##### Data excerpt #####
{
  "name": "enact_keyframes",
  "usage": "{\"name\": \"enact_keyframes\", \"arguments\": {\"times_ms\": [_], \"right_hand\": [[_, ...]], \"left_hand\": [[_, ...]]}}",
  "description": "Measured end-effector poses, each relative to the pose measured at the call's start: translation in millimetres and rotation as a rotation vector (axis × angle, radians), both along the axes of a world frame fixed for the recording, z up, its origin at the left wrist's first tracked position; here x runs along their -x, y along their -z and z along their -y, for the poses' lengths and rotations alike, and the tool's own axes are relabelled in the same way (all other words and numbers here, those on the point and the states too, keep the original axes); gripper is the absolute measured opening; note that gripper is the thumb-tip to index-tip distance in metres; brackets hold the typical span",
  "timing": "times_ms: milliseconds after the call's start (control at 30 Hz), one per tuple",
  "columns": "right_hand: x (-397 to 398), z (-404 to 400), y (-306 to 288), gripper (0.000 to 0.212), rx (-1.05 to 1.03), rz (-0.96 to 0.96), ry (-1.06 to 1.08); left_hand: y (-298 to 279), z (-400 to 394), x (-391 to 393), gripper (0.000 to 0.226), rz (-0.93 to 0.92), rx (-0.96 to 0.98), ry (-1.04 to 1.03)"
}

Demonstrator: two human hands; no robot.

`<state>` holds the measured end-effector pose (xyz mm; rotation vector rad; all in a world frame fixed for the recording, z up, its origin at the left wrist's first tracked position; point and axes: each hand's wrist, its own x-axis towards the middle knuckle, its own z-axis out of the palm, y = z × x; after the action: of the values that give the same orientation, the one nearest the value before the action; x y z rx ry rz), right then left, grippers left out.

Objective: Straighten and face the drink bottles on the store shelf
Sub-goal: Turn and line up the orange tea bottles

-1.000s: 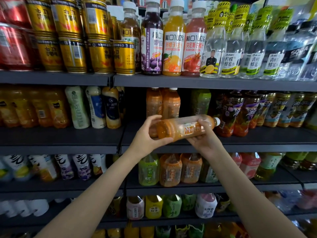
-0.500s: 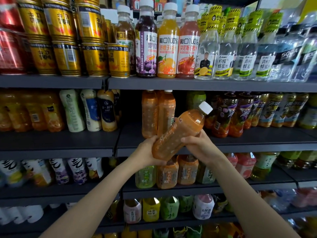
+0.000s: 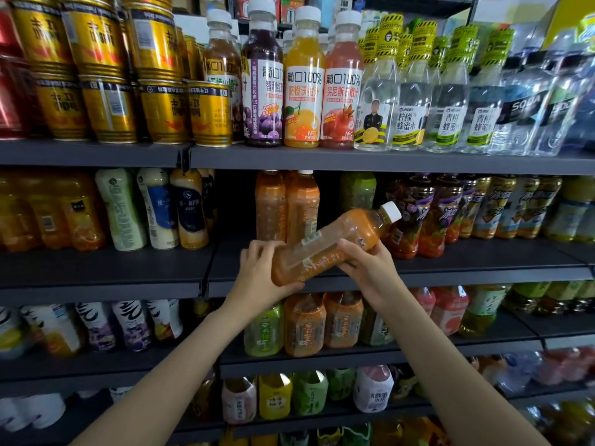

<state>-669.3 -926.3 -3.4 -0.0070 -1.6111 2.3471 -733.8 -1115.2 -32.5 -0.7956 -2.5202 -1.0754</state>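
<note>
An orange drink bottle (image 3: 331,244) with a white cap is held tilted in front of the second shelf (image 3: 450,268), cap pointing up and right. My left hand (image 3: 257,275) grips its base end from the left. My right hand (image 3: 370,268) grips its middle from below and the right. Two upright orange bottles (image 3: 286,204) of the same kind stand on the shelf just behind it, set back from the front edge.
Gold cans (image 3: 106,91) and juice bottles (image 3: 302,82) fill the top shelf. Dark tea bottles (image 3: 431,217) stand right of the held bottle, pale milk-tea bottles (image 3: 154,207) to the left. Lower shelves hold green and orange bottles (image 3: 302,323).
The held bottle went from lying level to tilted with its cap raised, and it turned in my hands so a different side faces me. Both hands stayed on it.
</note>
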Motion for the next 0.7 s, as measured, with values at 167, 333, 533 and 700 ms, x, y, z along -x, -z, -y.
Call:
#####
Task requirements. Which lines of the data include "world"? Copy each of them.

Completed task.
  "description": "Measured end-effector poses, each relative to the pose measured at the call's start: translation in millimetres and rotation as a rotation vector (axis × angle, radians), both along the axes of a world frame fixed for the recording, z up, its origin at the left wrist's first tracked position; here x runs along their -x, y along their -z and z along their -y, for the poses' lengths and rotations alike, and the tool's own axes are relabelled in the same way (all other words and numbers here, those on the point and the states too, keep the original axes); gripper is the absolute measured opening; note that gripper is the thumb-tip to index-tip distance in metres; brackets hold the typical span",
`<state>` holds the measured end-effector pose (xyz mm; rotation vector rad; all in a world frame fixed for the recording, z up, its origin at the left wrist's first tracked position; point and axes: each hand's wrist, its own x-axis towards the middle knuckle, its own z-axis out of the palm, y = z × x; after the action: of the values that give the same orientation, the one nearest the value before the action; x y z rx ry rz), right then left, grippers left out.

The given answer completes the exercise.